Кристич на него даже не взглянул, налил стопку, выпил, почмокал губами. Потом нанизал на вилку ломоть осетрины и отправил в рот. Жевал он неторопливо и с отрешенным выражением лица, будто совершал некий религиозный обряд.
Сухинов молча ждал.
— Изволили заболеть? — обратился наконец к нему Кристич. — И ехать далее не желаете? Ай-яй! Вот беда-то. Как же мы объясним начальству, если без вас вернемся? Ведь нас за это не помилуют. Да не трясись ты так, Мотовилов, может, их благородие еще передумают. Кланяйся им в ножки, кланяйся, дурья голова! Умоляй ехать, не вели детушек наших сиротить.
Толстенький полицейский не мог понять: шутит или нет его суровый начальник, и впрямь, казалось, готов был упасть в ноги Сухинову. На его лице изобразилась вековечная растерянность униженного русского человека. Сухинов презрительно скривил губы, но сердце его уже гулко стучало в ребра. Кристич махнул еще стопку, отодвинул остывший борщ и вцепился зубами в сочную баранью кость.
— Повторяю, я болен и мне нужен отдых! — спокойно сказал Сухинов.
— А в яму не хоть?! — огрызнулся пристав совсем другим тоном. — Плетей для взбодрении отведать не хошь? Это можно устроить.

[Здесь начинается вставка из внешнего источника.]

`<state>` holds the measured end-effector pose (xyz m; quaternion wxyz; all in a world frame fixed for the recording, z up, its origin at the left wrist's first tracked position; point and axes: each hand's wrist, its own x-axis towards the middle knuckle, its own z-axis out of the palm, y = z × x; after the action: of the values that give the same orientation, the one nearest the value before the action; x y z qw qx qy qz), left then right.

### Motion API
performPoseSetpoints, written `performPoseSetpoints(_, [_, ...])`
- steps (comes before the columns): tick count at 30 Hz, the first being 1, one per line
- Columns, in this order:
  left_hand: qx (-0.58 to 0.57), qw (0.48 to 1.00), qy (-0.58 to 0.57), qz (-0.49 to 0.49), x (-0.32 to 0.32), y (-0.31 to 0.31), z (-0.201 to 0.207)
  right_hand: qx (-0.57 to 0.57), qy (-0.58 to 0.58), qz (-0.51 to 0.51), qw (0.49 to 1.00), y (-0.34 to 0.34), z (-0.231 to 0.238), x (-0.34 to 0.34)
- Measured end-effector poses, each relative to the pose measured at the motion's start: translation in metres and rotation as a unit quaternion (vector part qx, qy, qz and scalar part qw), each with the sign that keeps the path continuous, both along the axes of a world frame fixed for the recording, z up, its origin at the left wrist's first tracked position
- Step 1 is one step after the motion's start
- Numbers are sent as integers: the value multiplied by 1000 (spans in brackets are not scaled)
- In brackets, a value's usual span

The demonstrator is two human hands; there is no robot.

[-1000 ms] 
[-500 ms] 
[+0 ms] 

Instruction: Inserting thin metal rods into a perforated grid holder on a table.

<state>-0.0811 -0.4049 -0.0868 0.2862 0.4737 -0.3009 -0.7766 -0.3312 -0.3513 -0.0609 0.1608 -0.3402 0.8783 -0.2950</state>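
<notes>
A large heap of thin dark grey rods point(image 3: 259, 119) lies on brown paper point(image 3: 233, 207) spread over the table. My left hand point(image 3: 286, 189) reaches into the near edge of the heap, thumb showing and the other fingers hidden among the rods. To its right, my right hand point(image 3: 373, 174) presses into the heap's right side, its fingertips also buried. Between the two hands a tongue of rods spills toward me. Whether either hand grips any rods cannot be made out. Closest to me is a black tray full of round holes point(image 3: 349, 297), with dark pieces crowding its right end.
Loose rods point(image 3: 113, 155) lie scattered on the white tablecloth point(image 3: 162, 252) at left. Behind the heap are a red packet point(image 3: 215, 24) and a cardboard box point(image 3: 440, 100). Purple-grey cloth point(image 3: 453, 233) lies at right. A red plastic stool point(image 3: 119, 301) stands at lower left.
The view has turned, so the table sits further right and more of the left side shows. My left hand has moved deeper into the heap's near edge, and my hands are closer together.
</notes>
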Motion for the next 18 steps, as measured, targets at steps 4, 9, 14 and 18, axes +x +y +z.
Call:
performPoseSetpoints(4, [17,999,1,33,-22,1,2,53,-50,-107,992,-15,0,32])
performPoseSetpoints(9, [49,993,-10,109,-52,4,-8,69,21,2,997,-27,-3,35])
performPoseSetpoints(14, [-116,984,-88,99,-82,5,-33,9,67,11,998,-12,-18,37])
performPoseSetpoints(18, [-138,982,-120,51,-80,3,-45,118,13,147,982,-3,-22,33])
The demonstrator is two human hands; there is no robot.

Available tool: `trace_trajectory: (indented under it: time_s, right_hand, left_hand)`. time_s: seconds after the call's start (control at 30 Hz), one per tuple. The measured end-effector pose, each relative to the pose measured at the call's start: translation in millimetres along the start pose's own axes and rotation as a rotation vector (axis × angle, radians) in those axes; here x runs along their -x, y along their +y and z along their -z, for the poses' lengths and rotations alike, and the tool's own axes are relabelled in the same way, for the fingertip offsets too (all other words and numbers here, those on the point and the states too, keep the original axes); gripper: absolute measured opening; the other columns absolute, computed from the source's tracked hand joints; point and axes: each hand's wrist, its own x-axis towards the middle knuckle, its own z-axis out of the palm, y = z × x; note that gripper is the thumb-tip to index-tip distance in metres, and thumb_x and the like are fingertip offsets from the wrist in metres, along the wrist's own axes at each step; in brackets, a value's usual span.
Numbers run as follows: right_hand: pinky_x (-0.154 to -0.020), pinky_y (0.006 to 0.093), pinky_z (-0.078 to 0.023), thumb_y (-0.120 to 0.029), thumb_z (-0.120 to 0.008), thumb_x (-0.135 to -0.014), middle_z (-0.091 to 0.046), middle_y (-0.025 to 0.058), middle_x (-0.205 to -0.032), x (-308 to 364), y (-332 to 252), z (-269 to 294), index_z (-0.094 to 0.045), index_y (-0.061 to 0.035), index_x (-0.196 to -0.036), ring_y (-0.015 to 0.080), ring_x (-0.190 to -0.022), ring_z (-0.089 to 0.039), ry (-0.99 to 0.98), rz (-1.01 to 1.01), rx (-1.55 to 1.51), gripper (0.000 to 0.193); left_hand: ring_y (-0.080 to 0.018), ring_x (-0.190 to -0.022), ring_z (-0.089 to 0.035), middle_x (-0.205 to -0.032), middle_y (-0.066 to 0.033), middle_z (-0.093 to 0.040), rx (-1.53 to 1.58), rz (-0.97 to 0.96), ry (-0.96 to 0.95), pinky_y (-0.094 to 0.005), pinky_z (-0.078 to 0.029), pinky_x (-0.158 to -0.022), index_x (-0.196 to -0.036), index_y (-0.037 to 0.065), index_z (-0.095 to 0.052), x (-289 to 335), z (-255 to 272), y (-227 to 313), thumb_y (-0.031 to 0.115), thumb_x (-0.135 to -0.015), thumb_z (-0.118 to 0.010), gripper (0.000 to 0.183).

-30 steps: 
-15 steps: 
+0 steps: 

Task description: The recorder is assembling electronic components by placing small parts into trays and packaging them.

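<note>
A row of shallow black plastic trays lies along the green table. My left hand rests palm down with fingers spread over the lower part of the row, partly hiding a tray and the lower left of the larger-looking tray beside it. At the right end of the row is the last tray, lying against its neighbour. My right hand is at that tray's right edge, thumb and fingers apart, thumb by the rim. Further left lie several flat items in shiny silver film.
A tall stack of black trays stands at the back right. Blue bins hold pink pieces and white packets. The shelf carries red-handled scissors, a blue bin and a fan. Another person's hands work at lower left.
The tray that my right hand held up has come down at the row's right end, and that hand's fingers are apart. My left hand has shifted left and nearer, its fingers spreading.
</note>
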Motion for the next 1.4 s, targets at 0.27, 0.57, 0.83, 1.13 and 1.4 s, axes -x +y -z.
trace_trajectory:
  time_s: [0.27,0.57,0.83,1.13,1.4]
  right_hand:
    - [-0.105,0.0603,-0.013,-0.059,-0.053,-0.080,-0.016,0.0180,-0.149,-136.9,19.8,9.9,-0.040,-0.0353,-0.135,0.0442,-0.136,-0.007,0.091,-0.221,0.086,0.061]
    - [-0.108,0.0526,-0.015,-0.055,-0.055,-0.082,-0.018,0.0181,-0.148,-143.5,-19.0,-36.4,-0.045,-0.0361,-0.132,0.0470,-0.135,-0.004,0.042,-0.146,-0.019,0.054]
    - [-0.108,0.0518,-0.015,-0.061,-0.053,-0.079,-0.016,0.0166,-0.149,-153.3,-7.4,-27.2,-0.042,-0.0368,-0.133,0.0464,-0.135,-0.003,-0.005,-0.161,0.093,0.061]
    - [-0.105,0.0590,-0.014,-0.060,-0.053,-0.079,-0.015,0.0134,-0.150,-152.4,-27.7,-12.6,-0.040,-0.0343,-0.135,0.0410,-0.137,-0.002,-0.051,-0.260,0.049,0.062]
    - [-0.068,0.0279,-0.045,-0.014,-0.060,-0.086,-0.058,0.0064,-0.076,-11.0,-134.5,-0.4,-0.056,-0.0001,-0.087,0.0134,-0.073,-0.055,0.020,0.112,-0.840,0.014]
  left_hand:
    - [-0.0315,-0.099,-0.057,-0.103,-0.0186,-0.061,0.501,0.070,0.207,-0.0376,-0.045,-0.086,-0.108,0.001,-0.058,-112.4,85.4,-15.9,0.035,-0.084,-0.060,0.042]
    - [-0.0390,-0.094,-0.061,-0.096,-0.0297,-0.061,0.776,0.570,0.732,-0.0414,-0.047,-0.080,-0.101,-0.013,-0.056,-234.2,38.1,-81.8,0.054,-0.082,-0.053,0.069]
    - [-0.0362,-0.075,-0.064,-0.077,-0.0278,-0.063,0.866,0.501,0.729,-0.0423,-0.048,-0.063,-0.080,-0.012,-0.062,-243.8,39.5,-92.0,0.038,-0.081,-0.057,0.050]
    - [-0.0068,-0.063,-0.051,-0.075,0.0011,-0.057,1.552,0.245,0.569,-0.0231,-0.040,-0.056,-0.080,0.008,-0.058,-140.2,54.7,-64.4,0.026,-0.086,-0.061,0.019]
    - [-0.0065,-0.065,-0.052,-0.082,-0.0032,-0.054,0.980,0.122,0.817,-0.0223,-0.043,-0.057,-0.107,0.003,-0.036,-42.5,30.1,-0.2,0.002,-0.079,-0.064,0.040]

Сухинов, побледнев до синевы, качнулся к столу. Схватил нож и неуклюже двинулся на пристава. Лицо его было искажено гримасой гнева до неузнаваемости.
— Я тебя, каналья, положу с одного удара! — голос его рвался из глотки со свистом. — Всем тварям, подобным тебе, будет наука!
Если бы не оковы и болезнь — конец бы Кристичу. Он успел соскользнуть со стула и откатиться к стене. Насмерть ошпарил его черный кипяток сухиновского взгляда, и показалось на мгновение бедному Кристичу, что перед ним не узник со столовым ножом, а разъяренный ангел возмездия.